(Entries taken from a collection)
[Start of Attachment]
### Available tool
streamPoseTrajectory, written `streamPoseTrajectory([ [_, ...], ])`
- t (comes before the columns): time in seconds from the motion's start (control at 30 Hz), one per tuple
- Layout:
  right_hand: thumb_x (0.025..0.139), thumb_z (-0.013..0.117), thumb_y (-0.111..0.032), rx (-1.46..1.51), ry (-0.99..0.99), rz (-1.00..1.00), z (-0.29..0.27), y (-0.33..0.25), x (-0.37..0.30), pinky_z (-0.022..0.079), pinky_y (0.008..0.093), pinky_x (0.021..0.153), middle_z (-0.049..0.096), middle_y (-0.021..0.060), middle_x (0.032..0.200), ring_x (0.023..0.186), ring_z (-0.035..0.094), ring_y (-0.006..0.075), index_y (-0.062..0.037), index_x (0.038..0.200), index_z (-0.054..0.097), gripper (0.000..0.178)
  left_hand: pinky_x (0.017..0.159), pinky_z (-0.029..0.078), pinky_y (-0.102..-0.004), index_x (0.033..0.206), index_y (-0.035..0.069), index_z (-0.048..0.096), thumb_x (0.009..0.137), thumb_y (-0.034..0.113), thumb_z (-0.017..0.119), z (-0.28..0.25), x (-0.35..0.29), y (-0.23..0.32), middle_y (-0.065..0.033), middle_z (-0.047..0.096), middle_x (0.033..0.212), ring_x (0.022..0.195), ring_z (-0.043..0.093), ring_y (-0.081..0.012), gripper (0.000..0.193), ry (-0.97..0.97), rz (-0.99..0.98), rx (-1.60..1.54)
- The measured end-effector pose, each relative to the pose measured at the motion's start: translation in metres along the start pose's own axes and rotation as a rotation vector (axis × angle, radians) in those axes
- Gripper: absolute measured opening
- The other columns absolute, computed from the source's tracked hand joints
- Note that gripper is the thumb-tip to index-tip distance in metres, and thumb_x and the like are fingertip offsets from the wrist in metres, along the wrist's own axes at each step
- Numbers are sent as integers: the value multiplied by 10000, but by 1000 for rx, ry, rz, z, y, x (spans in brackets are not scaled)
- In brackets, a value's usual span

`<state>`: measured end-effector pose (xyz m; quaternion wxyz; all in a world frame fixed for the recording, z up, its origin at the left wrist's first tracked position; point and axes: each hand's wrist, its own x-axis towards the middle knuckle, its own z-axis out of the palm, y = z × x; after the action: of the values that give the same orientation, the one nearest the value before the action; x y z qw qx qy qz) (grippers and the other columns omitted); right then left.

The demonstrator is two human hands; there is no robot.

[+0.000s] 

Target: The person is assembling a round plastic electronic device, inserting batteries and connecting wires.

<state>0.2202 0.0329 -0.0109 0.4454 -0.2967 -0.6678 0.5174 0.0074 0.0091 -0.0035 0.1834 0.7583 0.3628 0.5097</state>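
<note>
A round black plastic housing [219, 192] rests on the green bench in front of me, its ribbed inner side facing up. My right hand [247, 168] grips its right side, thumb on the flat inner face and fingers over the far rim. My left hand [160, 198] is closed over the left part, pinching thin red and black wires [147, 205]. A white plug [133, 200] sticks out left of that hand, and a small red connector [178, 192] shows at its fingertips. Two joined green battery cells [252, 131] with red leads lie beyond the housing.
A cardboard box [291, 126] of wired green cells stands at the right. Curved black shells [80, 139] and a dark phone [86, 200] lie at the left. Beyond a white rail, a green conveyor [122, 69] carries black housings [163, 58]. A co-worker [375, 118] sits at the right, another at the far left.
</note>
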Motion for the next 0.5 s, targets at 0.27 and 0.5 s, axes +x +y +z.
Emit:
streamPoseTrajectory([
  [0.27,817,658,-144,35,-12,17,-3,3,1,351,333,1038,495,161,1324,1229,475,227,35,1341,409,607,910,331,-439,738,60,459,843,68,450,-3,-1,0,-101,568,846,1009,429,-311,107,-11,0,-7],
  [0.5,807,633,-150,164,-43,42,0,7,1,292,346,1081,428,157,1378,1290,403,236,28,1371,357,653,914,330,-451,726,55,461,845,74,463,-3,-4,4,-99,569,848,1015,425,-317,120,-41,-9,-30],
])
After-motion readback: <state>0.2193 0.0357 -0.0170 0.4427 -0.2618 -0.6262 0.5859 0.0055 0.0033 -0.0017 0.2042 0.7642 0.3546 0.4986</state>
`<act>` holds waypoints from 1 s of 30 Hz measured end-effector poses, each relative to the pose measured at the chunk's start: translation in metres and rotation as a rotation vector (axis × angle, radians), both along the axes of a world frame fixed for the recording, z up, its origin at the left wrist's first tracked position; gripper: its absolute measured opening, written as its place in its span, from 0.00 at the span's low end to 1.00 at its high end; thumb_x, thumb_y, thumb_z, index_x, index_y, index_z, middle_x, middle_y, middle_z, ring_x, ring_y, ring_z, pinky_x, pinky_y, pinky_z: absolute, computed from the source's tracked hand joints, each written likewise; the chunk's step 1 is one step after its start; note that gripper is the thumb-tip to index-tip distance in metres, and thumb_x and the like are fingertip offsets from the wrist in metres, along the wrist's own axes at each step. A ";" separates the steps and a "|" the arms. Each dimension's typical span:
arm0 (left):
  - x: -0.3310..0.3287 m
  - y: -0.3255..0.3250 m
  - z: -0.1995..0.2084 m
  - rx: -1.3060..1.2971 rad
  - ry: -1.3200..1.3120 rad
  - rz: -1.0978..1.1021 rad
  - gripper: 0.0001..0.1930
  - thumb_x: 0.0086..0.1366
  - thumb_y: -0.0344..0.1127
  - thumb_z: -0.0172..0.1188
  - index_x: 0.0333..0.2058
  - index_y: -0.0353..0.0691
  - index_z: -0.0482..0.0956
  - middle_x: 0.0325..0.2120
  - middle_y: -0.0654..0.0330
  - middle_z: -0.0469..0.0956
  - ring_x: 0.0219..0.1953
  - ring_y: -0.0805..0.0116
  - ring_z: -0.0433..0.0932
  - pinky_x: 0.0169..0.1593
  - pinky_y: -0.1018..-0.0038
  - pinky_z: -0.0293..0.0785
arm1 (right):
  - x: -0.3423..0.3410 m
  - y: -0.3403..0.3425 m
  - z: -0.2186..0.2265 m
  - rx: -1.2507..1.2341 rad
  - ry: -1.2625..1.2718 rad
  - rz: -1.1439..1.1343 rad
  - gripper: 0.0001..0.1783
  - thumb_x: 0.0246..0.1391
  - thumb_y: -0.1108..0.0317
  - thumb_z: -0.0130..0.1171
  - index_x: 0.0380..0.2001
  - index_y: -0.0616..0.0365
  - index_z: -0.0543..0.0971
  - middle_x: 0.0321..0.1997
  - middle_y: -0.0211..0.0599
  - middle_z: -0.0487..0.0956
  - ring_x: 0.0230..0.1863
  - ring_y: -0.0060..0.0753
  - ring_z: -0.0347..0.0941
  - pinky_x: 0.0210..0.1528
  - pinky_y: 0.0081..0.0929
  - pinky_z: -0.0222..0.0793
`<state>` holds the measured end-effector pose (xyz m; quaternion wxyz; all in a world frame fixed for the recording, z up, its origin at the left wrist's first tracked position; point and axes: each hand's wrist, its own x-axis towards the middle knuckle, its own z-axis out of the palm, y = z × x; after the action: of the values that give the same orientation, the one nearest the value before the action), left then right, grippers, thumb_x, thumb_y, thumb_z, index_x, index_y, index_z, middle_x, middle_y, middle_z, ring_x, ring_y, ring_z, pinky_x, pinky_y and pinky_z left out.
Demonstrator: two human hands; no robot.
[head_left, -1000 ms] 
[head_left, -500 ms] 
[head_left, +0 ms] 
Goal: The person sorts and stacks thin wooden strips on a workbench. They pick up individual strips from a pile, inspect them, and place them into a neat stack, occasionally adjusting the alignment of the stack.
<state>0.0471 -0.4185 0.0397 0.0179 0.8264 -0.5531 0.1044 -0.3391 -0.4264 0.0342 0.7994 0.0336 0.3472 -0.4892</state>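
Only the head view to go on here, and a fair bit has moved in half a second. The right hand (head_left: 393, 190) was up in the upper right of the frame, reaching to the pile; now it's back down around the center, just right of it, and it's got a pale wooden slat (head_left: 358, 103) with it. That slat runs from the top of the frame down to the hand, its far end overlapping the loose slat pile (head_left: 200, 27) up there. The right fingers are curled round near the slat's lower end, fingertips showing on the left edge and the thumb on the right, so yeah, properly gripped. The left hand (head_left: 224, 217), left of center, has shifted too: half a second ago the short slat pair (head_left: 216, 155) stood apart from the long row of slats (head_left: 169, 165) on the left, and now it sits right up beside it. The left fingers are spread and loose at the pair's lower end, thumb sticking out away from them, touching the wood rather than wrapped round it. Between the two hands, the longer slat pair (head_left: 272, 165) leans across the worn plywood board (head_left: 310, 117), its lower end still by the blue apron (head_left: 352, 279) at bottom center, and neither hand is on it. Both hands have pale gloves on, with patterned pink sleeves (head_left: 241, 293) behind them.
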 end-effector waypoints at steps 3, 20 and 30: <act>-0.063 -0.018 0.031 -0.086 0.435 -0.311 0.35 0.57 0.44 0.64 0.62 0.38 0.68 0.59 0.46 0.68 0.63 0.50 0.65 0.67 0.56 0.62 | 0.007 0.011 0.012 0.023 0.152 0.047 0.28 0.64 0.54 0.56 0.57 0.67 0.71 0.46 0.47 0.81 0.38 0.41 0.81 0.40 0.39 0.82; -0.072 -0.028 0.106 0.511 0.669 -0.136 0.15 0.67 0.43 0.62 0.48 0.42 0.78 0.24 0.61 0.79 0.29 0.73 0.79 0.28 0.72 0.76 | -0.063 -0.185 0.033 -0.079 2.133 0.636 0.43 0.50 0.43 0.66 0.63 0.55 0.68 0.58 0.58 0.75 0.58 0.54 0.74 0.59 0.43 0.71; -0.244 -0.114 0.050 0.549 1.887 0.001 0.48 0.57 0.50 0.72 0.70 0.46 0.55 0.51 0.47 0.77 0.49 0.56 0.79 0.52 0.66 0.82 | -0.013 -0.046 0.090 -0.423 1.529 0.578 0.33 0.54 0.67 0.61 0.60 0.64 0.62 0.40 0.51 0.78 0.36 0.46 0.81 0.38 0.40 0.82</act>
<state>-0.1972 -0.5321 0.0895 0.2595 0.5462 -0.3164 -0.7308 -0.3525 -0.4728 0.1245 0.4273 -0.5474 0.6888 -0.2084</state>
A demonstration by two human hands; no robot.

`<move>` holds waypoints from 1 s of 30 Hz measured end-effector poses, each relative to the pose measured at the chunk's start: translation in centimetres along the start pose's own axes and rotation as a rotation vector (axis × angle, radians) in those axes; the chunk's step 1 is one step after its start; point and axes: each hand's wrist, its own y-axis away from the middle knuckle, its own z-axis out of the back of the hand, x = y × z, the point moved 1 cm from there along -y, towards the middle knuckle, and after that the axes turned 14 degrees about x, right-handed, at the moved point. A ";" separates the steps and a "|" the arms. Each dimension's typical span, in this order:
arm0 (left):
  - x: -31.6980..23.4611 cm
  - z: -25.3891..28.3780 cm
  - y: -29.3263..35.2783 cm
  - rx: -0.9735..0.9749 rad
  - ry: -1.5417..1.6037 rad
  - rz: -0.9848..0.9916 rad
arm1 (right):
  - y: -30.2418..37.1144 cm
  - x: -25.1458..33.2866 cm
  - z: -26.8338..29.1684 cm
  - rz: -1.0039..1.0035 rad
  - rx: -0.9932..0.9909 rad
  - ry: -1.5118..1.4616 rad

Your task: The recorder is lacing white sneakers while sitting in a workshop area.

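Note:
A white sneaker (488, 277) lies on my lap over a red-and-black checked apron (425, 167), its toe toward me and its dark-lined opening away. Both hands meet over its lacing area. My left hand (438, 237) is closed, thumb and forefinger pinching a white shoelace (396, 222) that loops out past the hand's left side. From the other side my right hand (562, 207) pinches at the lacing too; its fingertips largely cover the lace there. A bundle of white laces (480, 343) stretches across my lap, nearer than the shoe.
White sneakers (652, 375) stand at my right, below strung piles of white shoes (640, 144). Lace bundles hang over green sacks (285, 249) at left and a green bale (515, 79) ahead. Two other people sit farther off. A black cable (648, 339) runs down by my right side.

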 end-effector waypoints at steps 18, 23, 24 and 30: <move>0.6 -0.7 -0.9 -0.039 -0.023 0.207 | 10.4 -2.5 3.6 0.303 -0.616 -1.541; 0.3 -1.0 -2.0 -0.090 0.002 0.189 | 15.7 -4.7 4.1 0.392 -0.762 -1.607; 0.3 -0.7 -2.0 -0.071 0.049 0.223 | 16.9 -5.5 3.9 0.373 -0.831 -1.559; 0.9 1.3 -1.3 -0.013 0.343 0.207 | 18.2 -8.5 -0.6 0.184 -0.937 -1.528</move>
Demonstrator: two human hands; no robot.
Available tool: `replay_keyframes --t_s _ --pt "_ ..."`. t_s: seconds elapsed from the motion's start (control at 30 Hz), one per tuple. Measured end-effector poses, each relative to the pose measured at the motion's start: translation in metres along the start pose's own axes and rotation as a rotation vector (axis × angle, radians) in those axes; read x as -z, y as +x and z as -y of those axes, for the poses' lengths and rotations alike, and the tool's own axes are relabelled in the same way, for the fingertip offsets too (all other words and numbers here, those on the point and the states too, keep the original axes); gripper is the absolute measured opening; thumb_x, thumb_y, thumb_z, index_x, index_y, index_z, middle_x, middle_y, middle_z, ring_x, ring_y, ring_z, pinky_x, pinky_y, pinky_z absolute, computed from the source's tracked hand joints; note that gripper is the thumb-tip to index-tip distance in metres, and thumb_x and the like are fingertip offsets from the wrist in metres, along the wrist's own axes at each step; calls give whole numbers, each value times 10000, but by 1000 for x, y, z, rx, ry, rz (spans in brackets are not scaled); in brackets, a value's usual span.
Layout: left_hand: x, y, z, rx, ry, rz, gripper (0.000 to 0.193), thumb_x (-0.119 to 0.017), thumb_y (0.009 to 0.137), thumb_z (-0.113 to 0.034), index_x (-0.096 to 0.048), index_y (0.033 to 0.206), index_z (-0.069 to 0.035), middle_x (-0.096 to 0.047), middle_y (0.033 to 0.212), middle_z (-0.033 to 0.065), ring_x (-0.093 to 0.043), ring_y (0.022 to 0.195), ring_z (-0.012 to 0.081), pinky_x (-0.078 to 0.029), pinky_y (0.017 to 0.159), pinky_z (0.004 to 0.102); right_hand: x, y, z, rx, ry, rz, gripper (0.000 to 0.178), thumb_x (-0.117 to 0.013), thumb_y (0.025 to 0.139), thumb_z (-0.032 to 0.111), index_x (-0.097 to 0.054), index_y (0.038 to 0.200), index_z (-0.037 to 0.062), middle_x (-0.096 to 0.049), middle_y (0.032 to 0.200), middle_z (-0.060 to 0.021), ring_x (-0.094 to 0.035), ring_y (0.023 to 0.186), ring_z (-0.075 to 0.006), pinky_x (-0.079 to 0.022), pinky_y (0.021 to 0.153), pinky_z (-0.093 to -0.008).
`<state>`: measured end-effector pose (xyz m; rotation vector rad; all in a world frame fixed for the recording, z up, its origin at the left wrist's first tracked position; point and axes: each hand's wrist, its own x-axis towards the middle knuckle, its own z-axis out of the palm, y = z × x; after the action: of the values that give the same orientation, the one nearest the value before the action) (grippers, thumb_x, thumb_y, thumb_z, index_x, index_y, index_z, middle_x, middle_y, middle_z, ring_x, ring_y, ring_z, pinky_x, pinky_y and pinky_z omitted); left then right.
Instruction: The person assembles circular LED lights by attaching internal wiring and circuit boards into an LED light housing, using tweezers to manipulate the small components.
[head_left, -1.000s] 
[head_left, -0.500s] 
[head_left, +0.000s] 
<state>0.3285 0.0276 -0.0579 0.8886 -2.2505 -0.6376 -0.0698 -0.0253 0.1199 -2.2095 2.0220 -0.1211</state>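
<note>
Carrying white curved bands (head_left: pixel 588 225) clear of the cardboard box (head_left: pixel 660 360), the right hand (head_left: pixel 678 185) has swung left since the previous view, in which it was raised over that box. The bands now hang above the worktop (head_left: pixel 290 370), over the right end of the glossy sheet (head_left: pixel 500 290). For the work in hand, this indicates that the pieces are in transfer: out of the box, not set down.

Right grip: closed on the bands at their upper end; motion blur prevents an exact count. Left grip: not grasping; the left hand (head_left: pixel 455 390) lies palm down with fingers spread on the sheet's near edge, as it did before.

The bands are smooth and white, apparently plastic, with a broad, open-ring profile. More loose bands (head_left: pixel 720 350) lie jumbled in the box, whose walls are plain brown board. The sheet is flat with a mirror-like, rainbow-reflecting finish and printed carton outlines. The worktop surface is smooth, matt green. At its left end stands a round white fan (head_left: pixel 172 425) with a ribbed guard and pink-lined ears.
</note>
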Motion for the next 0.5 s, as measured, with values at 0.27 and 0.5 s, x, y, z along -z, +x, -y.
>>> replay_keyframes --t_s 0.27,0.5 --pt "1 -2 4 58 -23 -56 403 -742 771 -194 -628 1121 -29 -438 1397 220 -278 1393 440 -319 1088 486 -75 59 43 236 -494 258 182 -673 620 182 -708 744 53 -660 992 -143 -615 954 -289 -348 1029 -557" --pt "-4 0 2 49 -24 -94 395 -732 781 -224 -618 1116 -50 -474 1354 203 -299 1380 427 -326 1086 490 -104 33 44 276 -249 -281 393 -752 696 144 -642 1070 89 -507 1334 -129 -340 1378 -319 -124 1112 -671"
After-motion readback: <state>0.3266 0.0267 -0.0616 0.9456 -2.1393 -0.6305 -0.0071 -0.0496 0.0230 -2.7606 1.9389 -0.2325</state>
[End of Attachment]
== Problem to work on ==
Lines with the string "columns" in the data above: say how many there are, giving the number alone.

== Finished exercise ==
3